Finding a reliable diagnosis for Parkinson's disease has been a major challenge, and identifying the earliest stages of the disease is still an urgent unmet need. However, the approach to diagnosing Parkinson's disease is shifting from clinical to biomarker-based, enabling for earlier identification, detection of distinct subtypes with differing prognoses, and the development of novel disease-modifying drugs (Tolosa et al., 2021). For a biomarker to revolutionize the treatment of Parkinson's disease, three requirements must be met. First, it must be extremely sensitive and specific, able to distinguish Parkinson's disease from other neurodegenerative diseases. Second, to detect Parkinson's disease in its early stages, especially in the prodromal phase.
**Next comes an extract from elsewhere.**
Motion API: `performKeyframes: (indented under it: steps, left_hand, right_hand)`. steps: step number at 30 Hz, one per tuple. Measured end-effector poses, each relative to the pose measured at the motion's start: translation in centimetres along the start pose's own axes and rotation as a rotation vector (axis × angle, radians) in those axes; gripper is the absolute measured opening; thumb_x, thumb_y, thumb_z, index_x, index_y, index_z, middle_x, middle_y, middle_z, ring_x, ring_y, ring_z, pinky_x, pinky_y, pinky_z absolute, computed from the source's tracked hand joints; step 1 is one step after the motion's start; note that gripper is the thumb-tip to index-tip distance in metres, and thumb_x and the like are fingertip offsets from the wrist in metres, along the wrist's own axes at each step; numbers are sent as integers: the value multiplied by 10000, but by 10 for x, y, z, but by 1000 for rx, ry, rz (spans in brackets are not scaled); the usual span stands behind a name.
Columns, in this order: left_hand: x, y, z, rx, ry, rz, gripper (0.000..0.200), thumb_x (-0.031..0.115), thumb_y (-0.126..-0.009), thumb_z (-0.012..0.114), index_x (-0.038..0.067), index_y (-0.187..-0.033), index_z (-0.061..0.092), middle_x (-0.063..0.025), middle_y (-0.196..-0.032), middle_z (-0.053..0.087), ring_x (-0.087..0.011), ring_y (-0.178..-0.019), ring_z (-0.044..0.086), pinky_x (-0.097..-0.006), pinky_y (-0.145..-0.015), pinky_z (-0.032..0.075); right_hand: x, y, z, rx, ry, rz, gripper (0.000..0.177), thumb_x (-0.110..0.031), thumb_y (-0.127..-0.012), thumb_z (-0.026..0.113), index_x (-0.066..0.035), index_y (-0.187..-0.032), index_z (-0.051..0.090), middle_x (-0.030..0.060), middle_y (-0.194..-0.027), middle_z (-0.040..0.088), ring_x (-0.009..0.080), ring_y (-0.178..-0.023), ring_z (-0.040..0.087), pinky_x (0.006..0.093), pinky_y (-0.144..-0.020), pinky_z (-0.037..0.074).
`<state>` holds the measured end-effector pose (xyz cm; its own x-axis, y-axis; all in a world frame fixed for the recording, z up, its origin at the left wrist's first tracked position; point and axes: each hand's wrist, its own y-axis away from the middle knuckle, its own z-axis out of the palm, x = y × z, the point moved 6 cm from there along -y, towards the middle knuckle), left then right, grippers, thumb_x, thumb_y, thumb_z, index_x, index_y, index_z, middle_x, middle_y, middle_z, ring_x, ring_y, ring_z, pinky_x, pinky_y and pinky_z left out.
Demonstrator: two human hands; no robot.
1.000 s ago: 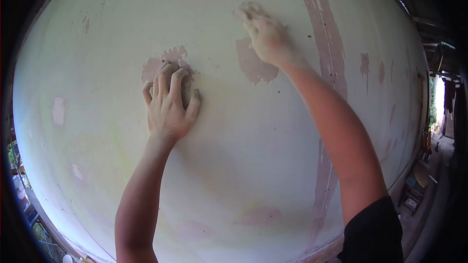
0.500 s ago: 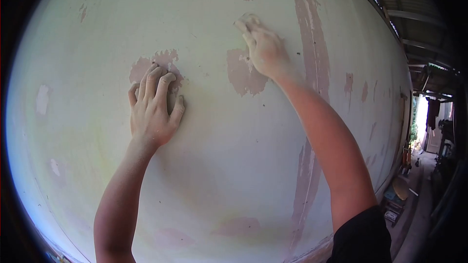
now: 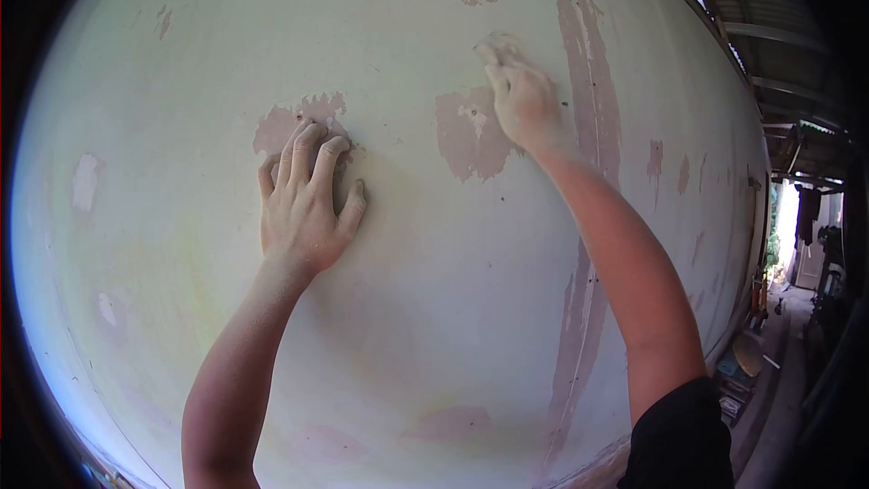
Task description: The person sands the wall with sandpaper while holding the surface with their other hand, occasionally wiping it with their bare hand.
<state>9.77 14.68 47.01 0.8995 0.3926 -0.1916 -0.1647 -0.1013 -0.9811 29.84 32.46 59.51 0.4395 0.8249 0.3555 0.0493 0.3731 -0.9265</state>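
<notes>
A large pale greenish-white surface (image 3: 434, 308) with pinkish-brown patches fills most of the view. My left hand (image 3: 308, 199) rests on it with fingers apart and bent, the fingertips at the lower edge of a ragged patch (image 3: 276, 127); nothing is in it. Higher up and to the right, my right hand (image 3: 522, 95) presses against the surface, beside the upper right of another patch (image 3: 466, 149). Its fingers are bent together and blurred, and what they hold, if anything, cannot be made out. Pale dust coats both hands.
A long pinkish strip (image 3: 593, 118) runs down the surface right of my right hand. At the far right are a corrugated roof (image 3: 778, 0), dark hanging cloth (image 3: 807, 213), a narrow walkway (image 3: 787, 335) and assorted items low beside the surface.
My right hand has moved right along the surface, uncovering more of the patch beside it. My left hand stays near its patch, and the whole view has shifted slightly.
</notes>
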Motion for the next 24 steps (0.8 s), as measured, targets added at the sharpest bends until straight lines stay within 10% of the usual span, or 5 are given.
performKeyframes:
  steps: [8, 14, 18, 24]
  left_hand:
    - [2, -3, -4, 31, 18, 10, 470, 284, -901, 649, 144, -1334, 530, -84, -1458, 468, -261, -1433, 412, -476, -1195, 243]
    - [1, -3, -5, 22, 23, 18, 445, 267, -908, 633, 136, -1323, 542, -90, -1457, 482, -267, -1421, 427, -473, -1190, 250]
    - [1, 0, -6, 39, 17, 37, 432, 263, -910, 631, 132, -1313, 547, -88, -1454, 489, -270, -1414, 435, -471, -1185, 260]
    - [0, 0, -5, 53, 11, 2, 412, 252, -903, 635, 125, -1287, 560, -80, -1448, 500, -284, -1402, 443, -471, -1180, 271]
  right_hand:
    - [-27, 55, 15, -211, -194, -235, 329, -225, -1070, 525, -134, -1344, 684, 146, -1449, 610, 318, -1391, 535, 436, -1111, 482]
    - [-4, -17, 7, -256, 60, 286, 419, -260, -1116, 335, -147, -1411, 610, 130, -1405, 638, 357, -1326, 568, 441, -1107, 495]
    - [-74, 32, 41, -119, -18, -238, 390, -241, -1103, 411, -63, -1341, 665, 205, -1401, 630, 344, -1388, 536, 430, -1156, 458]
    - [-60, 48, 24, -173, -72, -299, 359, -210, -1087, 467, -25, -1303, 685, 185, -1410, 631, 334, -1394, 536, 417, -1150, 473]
Third, changes in the natural course of the disease over time or as a result of targeted therapy must be easy to monitor, affordable, and accurate. Remarkably, a new era of biomarker and therapeutic discovery for Parkinson's disease is now underway (Klein & Bloem, 2023).

Figure 5 - A new era of Parkinson's diagnosis discovery is now underway, bringing new hope on the horizon (Cox, 2021).
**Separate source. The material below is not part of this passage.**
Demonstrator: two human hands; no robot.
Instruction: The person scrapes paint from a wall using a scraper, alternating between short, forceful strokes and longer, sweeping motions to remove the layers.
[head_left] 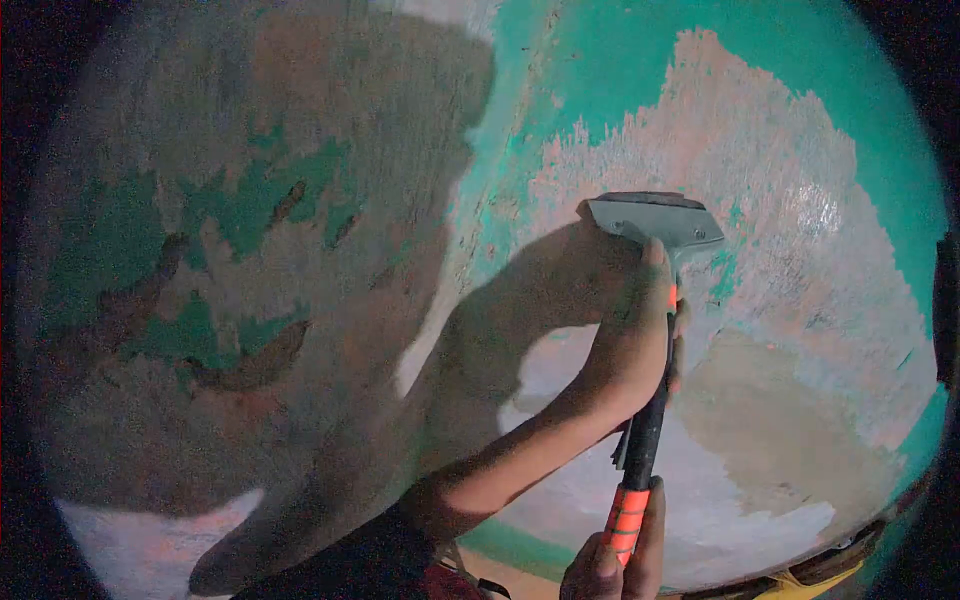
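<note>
We hold one scraper [655, 222] blade-up against the wall [760, 420], right of centre. Our left hand [635, 335] is wrapped round its shaft just under the blade, hiding the middle, with the thumb stretched upward. Our right hand [612, 565] is closed round the orange grip at the bottom edge. Around the blade lies one scraped pinkish patch [790, 190] ringed by teal paint [620, 60], and left of our forearm a shadow [330, 400] covers several green remnants [255, 200].
</note>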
The alpha-Synuclein Seed Amplification Assay has proven to be a tremendous leap forward in the understanding and diagnosis of Parkinson's disease. This new tool skilfully exploits a pathological feature of abnormal alpha-synuclein: its ability to move through connected neuronal networks and serve as a template to promote additional aggregation of healthy alpha-synuclein, which misfolds and clusters into seeds (Ma et al., 2019). This approach not only detects pathology in the cerebrospinal fluid of individuals previously diagnosed with Parkinson's disease, but also in individuals awaiting diagnosis and even in individuals who do not present clinical symptoms, but are at high risk of disease. This is due to the exceptional sensitivity of the assay in identifying aberrant alpha-synuclein: 93% of Parkinson's patients were accurately identified as having abnormal alpha-synuclein (Siderowf et al., 2023). The idea behind this approach is to treat spinal fluid samples with a fluorescent molecule that glows when clumps of alpha-synuclein form. The patient's spinal fluid sample is then seeded with healthy alpha-synuclein. If the sample contains aberrant alpha-synuclein, as in a Parkinson's patient, clumps will form and the dye will glow. By contrast, if there is no abnormal alpha-synuclein, the dye will not glow (Aman, 2022). The Syn-SAA approach therefore represents a game-changing biomarker in the early detection of Parkinson's disease. This is of the utmost importance as the brain is not extensively damaged in the early stages of the disease and can heal much faster, sometimes only with minor lifestyle changes. This biomarker can detect Parkinson's disease before it physically manifests, signaling a paradigm shift in Parkinson's diagnosis.


Conclusions

Affecting 2-3% of people over the age of 65, Parkinson's disease is the second most prevalent neurological condition in the world. Parkinson's disease is characterized by neuronal loss in the substantia nigra, which results in dopamine insufficiency, and intracellular inclusions containing alpha-synuclein aggregates (Lewy bodies). Although clinical diagnosis is based on the presence of bradykinesia and other cardinal motor characteristics, Parkinson's disease is associated with several non-motor symptoms that compound overall impairment and make diagnosis and therapy extremely challenging. Treatment of Parkinson's disease is anchored on the pharmacological substitution of dopamine, however drug options are limited and Levodopa is the cornerstone of treatment. While cutting-edge therapies have attempted to restore dopamine levels using gene- and cell-based approaches (targeted approaches), one of the major hurdles has been finding indicators of prodromal (early) disease states that would allow for earlier introduction of novel therapies. The discovery that alpha-synuclein can be used to diagnose Parkinson's disease represents a tremendous opportunity for the disease to evolve from a subjectively diagnosed condition to an objectively defined illness. This will pave the way for new paradigms of clinical care, such as earlier diagnosis and tailored therapies, as well as faster and cheaper drug development.